Consumers and taxpayers: Eliminating the $800 de minimis exemption for targeted countries will likely raise prices for low-cost imported goods that many consumers purchase.
Small e-commerce sellers, marketplaces, and importers: New documentation requirements and civil fines (e.g., $5,000 first, $10,000 subsequent) raise compliance costs and financial risk, hitting small businesses disproportionately.
Importers and small sellers: CBP may deem merchandise abandoned after 30 days and can use submitted data for any lawful purpose, increasing the risk of losing goods and imposing export/return costs if firms fail to respond in time.
Based on analysis of 4 sections of legislative text.

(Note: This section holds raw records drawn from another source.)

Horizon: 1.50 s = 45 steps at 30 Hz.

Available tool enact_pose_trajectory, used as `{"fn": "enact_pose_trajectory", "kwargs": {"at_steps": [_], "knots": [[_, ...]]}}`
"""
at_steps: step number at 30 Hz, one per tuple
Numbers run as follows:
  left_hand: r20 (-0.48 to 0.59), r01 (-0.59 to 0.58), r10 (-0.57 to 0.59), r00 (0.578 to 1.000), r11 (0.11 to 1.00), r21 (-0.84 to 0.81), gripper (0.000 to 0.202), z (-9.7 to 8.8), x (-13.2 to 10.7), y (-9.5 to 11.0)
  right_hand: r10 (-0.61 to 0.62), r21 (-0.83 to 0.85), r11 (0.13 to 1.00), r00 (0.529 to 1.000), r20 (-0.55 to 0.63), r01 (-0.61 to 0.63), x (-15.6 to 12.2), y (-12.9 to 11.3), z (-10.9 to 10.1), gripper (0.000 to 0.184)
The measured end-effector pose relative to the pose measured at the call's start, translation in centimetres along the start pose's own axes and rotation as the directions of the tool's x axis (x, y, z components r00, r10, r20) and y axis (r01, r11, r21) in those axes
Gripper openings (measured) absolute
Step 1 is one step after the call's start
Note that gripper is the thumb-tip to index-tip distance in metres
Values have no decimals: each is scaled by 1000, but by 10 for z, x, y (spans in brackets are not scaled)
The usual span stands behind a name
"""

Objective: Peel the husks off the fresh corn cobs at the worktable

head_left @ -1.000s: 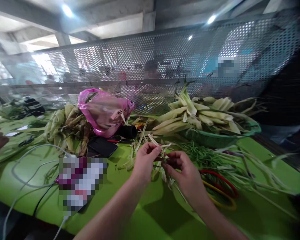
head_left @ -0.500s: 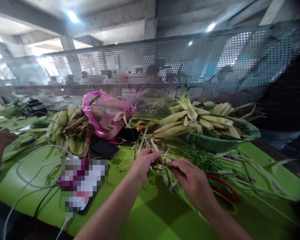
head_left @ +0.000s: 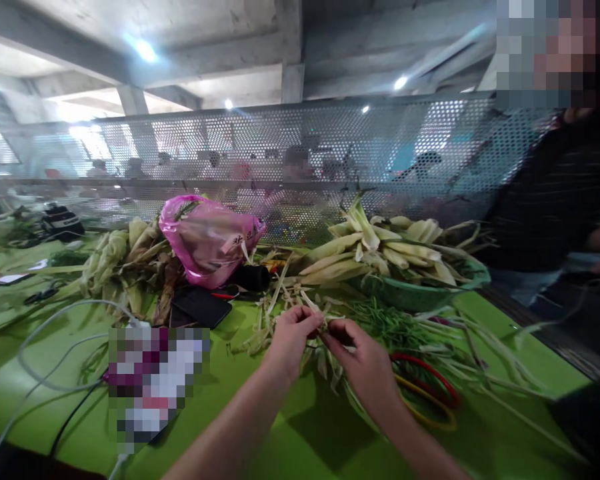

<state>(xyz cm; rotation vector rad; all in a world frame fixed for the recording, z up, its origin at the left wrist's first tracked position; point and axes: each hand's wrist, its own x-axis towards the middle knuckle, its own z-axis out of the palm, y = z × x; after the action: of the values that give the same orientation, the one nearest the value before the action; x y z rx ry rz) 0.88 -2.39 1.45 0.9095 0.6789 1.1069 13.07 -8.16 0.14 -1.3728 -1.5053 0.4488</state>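
My left hand is closed, thumb and fingers pinching a small bunch of pale corn husk strips over the middle of the green table. Close by on its right, my right hand pinches the same strips, its fingertips almost meeting those of the left. Loose ends of the strips hang below both hands. How the strips are joined between the fingertips is hidden. Just right of my right hand lie red-handled scissors, or a similar red loop, and a yellow loop.
A green basket heaped with corn husks stands at the back right. Shredded green strands lie before it. Further left are a pink plastic bag, a black phone, a husk pile and white cables. A person stands at right.
The view has shifted slightly to the right. A person's upper body has come into view at right, and the other person's hand at the left edge has nearly left it. My fingertips are closer together.
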Motion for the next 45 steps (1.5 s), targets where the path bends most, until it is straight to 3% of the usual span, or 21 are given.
{"fn": "enact_pose_trajectory", "kwargs": {"at_steps": [4, 7, 10, 14, 17, 20, 24, 27, 29, 32, 35, 38, 45], "knots": [[39, 92, -93, 995, 996, 13, 34, -2, -1, 2, -222, -186, 957, 975, 21, 222, -2, 3, -6, 17], [79, 200, -200, 977, 980, 1, 31, -7, 0, 2, -413, -363, 833, 906, 93, 417, -3, 2, -10, 17], [101, 246, -244, 965, 969, -8, 30, -13, 2, 2, -445, -418, 787, 886, 128, 455, -3, 3, -10, 17], [128, 182, -179, 975, 983, -8, 32, -16, 4, 2, -222, -269, 933, 970, 96, 239, -2, 2, -10, 16], [116, 129, -130, 985, 992, 13, 32, -15, 3, 3, -109, -162, 980, 993, 42, 114, -3, -1, -10, 18], [93, 104, -107, 990, 994, 37, 32, -12, 1, 4, -129, -168, 978, 992, -10, 126, -5, -2, -6, 19], [87, 85, -91, 992, 993, 78, 35, -9, -1, 7, -236, -304, 930, 970, -61, 207, -7, 1, -4, 16], [77, 81, -89, 993, 992, 99, 35, -9, -1, 9, -269, -338, 909, 963, -31, 243, -6, 2, -6, 15], [77, 113, -118, 990, 991, 72, 35, -9, -2, 9, -202, -254, 947, 979, 0, 196, -4, 0, -7, 15], [86, 93, -94, 992, 996, 13, 35, -7, -2, 8, 12, 61, 998, 999, 49, -16, 0, -2, -7, 20], [77, -10, 8, 997, 1000, 16, 35, -6, 0, 8, 222, 355, 897, 964, 148, -261, 3, -4, -5, 33], [64, -62, 58, 996, 996, 63, 33, -7, 3, 9, 359, 450, 792, 911, 204, -413, 3, -4, -3, 37], [105, -165, 143, 984, 954, 250, 22, -1, -2, 3, 447, 544, 656, 850, 278, -523, 6, 4, -2, 38]]}}
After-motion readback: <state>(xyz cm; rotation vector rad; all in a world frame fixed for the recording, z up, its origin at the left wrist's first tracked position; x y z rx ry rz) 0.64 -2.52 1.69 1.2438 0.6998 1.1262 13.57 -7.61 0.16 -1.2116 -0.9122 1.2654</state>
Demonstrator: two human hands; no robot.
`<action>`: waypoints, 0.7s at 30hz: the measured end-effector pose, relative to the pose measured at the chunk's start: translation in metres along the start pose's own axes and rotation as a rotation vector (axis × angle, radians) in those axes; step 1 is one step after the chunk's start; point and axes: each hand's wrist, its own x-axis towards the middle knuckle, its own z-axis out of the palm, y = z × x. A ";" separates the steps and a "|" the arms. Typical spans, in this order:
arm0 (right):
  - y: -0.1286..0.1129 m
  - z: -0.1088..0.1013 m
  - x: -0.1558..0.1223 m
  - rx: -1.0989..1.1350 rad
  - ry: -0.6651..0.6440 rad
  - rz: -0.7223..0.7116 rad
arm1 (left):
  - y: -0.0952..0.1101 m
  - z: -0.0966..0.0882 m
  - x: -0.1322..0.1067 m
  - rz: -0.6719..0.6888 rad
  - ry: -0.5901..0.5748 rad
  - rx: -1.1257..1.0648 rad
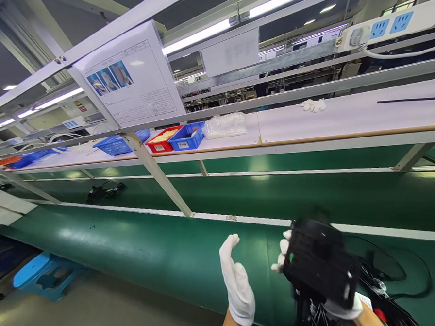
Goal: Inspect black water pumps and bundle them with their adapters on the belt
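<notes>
My left hand, in a white glove, is raised over the near green belt with its thumb and fingers apart and nothing in it. To its right, my right hand, also gloved in white, grips a boxy black device with a small green dot on one side. White fingertips show at the left edge of the device, which hides most of that hand and is smeared by motion. Black cables lie beside and beneath it on the belt. What the device is exactly, I cannot tell.
Above the belt runs a white shelf with a red bin, a blue bin, a clear plastic bag and white gloves. A slanted post stands at the belt's divider. A blue stool is at lower left.
</notes>
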 end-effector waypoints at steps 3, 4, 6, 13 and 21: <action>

Excludes goods from nonmarket economies on USTR's priority watch list from the $800 de minimis duty/tax exemption and creates documentation, penalty, and detention/disposition rules for such shipments.
The bill narrows the $800 de minimis duty- and tax-exemption by barring that exemption for articles whose country of origin or country shipped from is both a nonmarket economy and listed on the Trade Act priority watch list. It also requires the Treasury/CBP to issue regulations within 180 days establishing required documentation, transmission procedures, civil penalties for false or missing information, and allows CBP to notify, offer voluntary abandonment, export, or dispose of detained de minimis shipments that go unanswered. The amendments apply to entries or withdrawals made on or after 180 days after enactment.
Official title: To amend the Tariff Act of 1930 relating to de minimis treatment under that Act.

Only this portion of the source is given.